I got to where I was making it through the fields ok on the blue runs, so I decided to move to a black run. Not only steeper pitch, but moguls grew from about 1.5-2 feet to 2.5-3.5' feet. Way over my head for already being tired.

Now I'm not so fearful of 'em, and on less steep grades am starting to actually enjoy the challenge. Part of it is learning when to change edges. I initially tried changing on front face of mogul, but remembered reading about changing on the top/backside. The second method seemed to be a lot easier. But no matter how you go about it, moguls are energy draining and I seemed to really have to use my back leg to pivot quick enough which normally is bad form but for me seemed easier.


----------



## KIRKRIDER (Mar 18, 2008)

I'm not scared..I was used to ride them as a skier, it's just that or a board feels like a lot of work , lot of control to stay on, and not much fun...am I missing something? Again, after ridfing powder everything else feels like fill up...waiting for the next coat...


----------



## crazyface (Mar 1, 2008)

moguls can be alright. it just adds some challenge. id rather have a run with moguls than a run that is completely hardpack.


----------



## linvillegorge (Jul 6, 2009)

Moguls aren't fun and I avoid them if I have a choice, but there's times when you have to deal with them. What helps me is to always be looking ahead. You have to find the areas where you can make turns within the terrain and not force it or you'll just wear yourself out.


----------



## stillz (Jan 5, 2010)

I've learned to enjoy moguls if they're still soft and powdery. It is a lot of work on a board, but that just helps me sleep better that night. Plus it's fun to slash them down to size. They still usually knock me down, so I avoid them if they've frozen into hateful, rock-hard mounds of ice.


----------



## killclimbz (Aug 10, 2007)

Moguls do get easier with practice and can be fun. I've pretty much become a powder snob but I am definitely not afraid to jump into a mogul field. Generally, once a season I like to jump into a classic mogul run like Drunken Frenchman and blow all the skiers out of there. You get some funny looks when you are smoking a bunch of skiers on a snowboard in a mogul field.


----------



## KIRKRIDER (Mar 18, 2008)

I can ride them...I just have to agree to leave half of my day worth of leg power right there...ahhhh the beauty of the untraced pow instead....the dream like state of flying on the board...


----------



## wrathfuldeity (Oct 5, 2007)

killclimbz said:


> Moguls do get easier with practice and can be fun. I've pretty much become a powder snob but I am definitely not afraid to jump into a mogul field. Generally, once a season I like to jump into a classic mogul run like Drunken Frenchman and blow all the skiers out of there. You get some funny looks when you are smoking a bunch of skiers on a snowboard in a mogul field.

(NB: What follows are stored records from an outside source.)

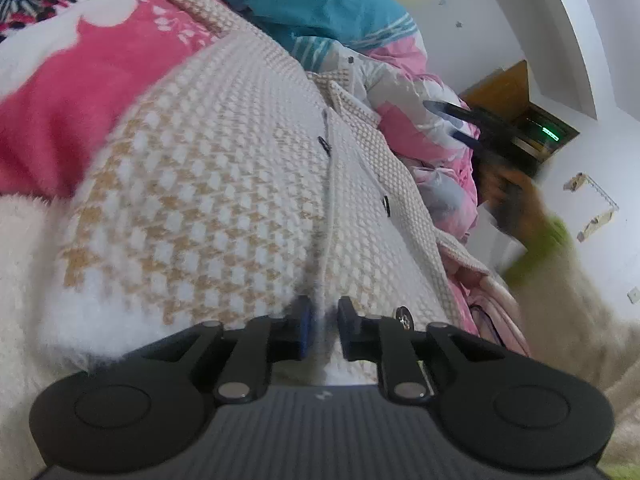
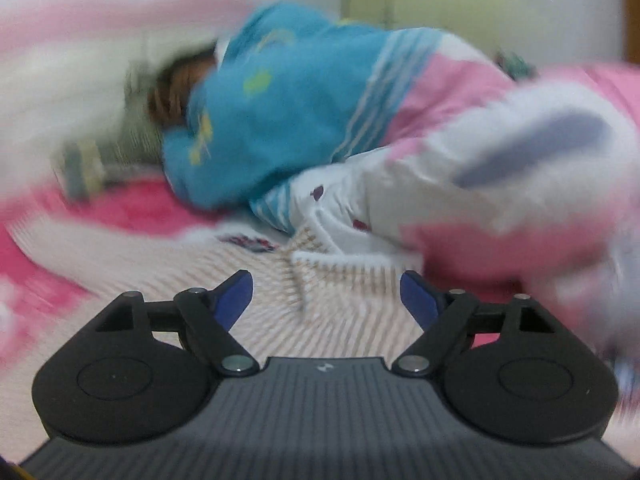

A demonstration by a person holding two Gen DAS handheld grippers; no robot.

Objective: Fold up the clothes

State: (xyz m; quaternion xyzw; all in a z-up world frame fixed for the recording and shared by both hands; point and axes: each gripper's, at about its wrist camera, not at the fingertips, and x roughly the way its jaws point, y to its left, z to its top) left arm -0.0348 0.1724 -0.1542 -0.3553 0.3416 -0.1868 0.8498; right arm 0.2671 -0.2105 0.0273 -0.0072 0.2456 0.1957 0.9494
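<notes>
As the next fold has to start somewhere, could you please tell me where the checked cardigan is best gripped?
Probably at the free edge of the checked cardigan on its right side, beside the buttons. That edge lies loose and slightly raised against the pink bedding, so the open right tongs could slip around it from the right. Elsewhere the knit lies flat.

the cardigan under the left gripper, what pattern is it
Beige-and-white houndstooth cardigan, clearest in the left wrist view.
</notes>
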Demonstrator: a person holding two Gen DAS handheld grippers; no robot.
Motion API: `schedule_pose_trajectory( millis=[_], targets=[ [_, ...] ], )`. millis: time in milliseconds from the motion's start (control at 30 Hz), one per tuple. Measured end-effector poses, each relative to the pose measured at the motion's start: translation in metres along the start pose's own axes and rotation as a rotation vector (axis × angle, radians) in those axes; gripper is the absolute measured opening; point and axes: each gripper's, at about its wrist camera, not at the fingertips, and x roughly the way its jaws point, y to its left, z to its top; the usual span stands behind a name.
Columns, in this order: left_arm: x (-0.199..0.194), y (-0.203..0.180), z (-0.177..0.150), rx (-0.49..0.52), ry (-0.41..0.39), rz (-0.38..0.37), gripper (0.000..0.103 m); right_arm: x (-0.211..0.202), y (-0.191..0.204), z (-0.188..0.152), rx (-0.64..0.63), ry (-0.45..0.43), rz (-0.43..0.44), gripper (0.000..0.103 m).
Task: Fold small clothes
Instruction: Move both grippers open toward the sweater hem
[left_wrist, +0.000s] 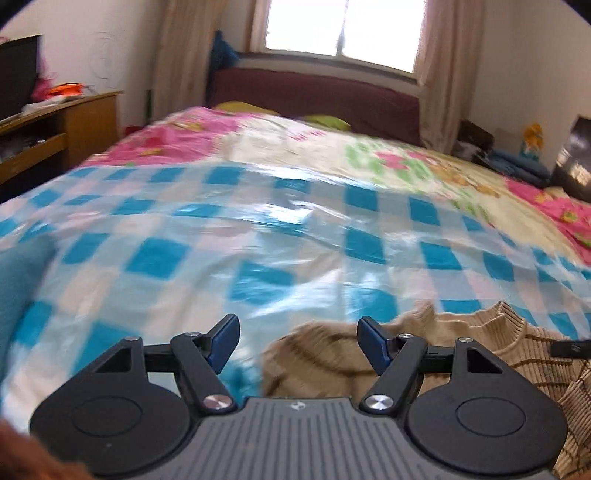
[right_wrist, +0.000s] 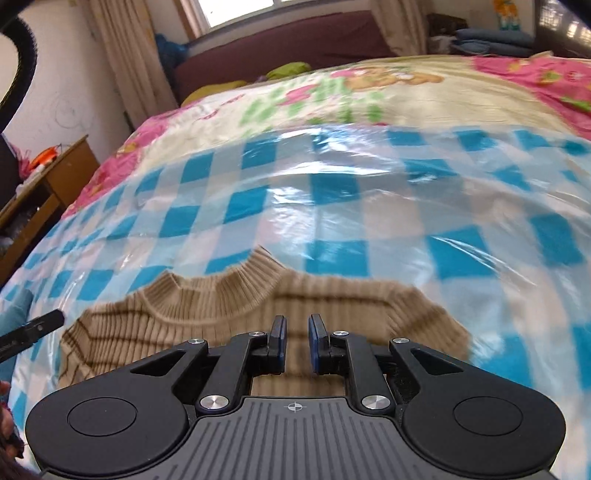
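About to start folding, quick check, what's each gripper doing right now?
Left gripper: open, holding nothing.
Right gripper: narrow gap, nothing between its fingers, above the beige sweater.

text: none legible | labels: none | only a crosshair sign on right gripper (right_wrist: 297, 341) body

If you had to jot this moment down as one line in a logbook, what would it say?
left gripper: open, empty, above sweater edge | right gripper: narrow gap, empty, over beige sweater | sweater: on checkered plastic sheet, collar away from cameras
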Motion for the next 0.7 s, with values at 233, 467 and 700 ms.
schedule_pose_trajectory(
  millis=[233, 467, 700],
  targets=[
    [0.057, -0.018, -0.001, 0.066, 0.099, 0.061, 0.076, 0.039, -0.015, 0.011, 0.065, 0.054, -0.011, 0.003],
    [0.059, -0.010, 0.006, 0.016, 0.111, 0.126, 0.077, 0.030, -0.026, 0.008, 0.155, 0.024, 0.002, 0.001],
    [-0.016, -0.003, 0.000, 0.037, 0.055, 0.059, 0.076, -0.052, -0.025, -0.015, 0.064, -0.030, 0.036, 0.015]
  ],
)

Killz, what do you mean by smoking through moguls? I see skiers pumpin, but have never seen a boarder do that...unless its like doing a fresh pillow line. Reason for asking, is that I enjoy doing ocassional moguls...that is working through them...but hey if there is a way to smoke moguls...how?


----------



## KIRKRIDER (Mar 18, 2008)

to the point as usual 
oneof the differences. I think, is that on a board at the end of a turn under or over a mog you will compress your knees much more than a skier that can spread the legs and balance on the uphill side...saving energy.
WIth a board is like doing 50 squats in a row...jumping from one to the other.
You can't last long. 
Easier if it's powderish..agree.but still a toll on your locked knees.

I'll stick with pow, carving and the occasional jump.





Snowolf said:


> Along with the good advice passed on by other riders here, I would add that getting good at independent leg flexion and extension is also a key component. Using "anticipatory rotation" helps a ton. This is one of the times where pre rotating the upper body before the next turn is a good thing.
> 
> Unless you are running a zipper line straight through the moguls down the fall line (something that can be done if they are not too huge), you will be diagonally traversing them. You need to get good at judging the terrain on the fly and picking good spots to turn that uses the terrain to help you make the turn.
> 
> If you set the right line through them, you can make fairly consistent turns and maintain a fairly constant speed through them. Understand that the path a snowboard travels, even by an expert, will not follow the same path a ski makes. As a result, you will be taking a different line and will be riding over the tops of some of them. This where having that independent flexion and extension of the legs come into play.


----------



## rasmasyean (Jan 26, 2008)

pawlo said:


> I'm not scared..I was used to ride them as a skier, it's just that or a board feels like a lot of work , lot of control to stay on, and not much fun...am I missing something? Again, after ridfing powder everything else feels like fill up...waiting for the next coat...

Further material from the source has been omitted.